Prompt — Everything in the listing below needs to be returned word for word.

Source data —
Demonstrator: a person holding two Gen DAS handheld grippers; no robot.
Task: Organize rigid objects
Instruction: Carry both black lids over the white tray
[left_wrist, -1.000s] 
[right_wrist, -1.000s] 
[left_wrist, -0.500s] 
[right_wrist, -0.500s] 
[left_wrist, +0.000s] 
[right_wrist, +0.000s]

Reply to the task —
Demonstrator: a person holding two Gen DAS handheld grippers; no robot.
Task: Organize rigid objects
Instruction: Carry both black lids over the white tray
[left_wrist, -1.000s] 
[right_wrist, -1.000s] 
[left_wrist, -0.500s] 
[right_wrist, -0.500s] 
[left_wrist, +0.000s] 
[right_wrist, +0.000s]

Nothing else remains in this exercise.